● WHAT NEEDS TO BE DONE
From the records below, copy out exactly the lines from the one containing "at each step" to the one containing "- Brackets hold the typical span", both included. Add nothing else.

SOURCE RECORDS below:

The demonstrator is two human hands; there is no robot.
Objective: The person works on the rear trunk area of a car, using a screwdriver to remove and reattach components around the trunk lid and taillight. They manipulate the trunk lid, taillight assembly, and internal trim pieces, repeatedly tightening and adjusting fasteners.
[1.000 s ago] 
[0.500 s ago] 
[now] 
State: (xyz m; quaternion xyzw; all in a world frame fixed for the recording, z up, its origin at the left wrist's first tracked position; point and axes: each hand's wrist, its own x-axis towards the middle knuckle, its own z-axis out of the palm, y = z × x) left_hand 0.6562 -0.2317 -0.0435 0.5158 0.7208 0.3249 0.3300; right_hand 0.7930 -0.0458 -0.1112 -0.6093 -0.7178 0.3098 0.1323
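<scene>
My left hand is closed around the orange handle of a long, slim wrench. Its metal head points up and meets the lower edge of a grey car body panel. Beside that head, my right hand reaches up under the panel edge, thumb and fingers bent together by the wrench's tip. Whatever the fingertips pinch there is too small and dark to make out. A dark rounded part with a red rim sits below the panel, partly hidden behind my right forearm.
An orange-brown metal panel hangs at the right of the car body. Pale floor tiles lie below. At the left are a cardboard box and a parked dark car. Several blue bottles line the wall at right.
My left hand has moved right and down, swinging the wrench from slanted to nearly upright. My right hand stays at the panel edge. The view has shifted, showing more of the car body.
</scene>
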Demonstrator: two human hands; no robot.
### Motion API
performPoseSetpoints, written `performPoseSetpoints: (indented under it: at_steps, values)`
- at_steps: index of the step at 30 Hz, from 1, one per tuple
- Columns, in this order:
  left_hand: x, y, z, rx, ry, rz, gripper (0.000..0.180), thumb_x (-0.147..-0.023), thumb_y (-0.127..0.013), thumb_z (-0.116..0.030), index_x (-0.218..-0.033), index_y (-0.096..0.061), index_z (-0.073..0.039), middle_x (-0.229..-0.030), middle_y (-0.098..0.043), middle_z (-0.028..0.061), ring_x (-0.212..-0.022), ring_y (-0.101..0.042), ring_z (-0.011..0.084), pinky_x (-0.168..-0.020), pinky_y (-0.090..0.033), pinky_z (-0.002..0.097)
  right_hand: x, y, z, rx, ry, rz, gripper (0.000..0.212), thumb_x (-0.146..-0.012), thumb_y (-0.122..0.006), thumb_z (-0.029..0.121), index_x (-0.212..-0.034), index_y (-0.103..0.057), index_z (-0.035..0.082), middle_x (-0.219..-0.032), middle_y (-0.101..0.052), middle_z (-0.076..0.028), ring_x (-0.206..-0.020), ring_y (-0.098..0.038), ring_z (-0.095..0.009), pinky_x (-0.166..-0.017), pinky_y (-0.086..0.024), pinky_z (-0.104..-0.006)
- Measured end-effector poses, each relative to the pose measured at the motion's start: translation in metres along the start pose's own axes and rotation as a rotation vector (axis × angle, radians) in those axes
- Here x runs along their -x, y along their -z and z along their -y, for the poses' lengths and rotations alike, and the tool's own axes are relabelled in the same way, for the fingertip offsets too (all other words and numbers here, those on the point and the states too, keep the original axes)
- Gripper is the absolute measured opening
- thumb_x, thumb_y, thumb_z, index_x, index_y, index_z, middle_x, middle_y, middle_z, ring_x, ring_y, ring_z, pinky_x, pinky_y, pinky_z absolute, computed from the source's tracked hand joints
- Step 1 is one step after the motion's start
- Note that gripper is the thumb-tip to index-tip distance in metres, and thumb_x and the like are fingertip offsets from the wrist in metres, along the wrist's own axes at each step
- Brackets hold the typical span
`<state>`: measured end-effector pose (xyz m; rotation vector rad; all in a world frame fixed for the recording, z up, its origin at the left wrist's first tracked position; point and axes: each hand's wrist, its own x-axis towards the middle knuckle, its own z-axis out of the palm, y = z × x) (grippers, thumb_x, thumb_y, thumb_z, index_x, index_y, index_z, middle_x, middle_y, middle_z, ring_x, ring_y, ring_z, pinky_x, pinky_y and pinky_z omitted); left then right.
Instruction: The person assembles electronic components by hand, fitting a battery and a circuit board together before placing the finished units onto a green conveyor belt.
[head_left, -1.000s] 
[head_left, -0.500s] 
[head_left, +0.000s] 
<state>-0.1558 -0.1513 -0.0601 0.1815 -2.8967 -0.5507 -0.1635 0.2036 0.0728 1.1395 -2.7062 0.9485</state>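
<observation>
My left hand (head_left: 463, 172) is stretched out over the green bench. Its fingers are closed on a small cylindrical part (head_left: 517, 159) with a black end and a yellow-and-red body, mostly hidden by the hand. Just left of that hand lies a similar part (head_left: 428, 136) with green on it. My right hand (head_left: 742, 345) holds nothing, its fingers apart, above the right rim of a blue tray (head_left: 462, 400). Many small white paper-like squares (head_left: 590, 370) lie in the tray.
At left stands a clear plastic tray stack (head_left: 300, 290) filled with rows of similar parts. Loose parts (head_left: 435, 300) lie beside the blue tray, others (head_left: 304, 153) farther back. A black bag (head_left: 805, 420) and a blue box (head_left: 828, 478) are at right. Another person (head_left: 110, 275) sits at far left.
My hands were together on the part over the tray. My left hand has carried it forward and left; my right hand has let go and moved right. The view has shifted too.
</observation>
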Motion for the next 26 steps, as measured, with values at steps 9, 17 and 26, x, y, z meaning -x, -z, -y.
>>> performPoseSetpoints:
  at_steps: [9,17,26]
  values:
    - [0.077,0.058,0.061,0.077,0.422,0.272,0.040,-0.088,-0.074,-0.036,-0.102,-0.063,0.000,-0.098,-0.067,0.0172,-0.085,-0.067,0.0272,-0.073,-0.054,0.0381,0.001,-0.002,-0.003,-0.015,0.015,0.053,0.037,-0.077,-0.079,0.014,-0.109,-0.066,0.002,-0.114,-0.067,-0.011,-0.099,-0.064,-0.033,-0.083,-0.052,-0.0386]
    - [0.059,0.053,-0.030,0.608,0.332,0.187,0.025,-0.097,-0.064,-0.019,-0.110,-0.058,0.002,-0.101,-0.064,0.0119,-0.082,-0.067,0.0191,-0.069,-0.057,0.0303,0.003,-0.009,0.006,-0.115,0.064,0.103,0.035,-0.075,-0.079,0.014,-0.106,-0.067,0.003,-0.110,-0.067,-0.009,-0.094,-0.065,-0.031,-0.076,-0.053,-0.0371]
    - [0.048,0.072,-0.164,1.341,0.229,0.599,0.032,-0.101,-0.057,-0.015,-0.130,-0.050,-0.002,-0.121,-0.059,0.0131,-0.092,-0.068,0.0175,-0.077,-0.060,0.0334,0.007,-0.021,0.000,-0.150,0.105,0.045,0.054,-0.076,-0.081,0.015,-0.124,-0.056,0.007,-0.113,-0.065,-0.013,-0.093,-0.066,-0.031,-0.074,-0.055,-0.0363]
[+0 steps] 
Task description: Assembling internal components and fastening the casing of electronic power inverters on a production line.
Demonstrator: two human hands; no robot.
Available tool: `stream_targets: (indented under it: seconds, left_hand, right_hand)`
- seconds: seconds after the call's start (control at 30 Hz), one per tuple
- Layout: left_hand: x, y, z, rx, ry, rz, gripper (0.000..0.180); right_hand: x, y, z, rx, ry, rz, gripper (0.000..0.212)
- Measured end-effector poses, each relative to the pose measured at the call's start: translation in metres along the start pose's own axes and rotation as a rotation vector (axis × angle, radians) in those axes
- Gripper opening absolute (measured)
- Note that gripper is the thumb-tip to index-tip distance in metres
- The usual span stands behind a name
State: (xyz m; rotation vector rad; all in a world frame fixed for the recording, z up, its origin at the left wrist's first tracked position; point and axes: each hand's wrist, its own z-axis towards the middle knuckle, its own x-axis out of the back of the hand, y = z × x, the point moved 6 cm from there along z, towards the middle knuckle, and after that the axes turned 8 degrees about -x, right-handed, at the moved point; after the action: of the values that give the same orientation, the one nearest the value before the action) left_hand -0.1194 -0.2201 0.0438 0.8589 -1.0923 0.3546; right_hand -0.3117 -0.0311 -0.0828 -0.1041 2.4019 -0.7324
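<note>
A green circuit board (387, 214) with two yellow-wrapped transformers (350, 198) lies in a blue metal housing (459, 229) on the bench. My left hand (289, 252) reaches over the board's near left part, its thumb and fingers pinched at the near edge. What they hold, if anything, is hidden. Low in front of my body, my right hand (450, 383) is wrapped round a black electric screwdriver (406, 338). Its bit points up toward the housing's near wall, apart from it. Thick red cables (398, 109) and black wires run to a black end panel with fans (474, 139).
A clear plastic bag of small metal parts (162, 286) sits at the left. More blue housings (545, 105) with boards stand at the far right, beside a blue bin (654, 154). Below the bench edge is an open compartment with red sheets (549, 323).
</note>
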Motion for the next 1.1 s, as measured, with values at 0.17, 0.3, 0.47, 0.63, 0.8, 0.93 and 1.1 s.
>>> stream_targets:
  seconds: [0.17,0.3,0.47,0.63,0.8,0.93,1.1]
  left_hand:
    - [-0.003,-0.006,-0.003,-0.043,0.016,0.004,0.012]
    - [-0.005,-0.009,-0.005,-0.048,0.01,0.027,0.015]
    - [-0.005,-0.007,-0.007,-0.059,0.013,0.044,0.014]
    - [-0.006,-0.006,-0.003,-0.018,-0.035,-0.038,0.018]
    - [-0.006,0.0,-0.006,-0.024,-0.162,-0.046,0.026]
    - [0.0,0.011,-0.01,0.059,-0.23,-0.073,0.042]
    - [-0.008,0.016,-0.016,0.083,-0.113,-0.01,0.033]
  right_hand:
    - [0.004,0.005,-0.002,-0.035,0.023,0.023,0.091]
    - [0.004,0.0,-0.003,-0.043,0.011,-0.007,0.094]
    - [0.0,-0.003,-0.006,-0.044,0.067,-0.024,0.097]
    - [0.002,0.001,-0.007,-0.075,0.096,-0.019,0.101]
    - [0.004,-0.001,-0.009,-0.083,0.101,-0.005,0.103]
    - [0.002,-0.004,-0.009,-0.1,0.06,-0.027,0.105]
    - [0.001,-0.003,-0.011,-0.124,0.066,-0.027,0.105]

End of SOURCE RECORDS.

● RESULT FOR THIS EXERCISE
- Note that gripper is the thumb-tip to index-tip distance in metres, and thumb_x and the like are fingertip offsets from the wrist in metres, along the wrist's own axes at each step
- Brackets hold the typical span

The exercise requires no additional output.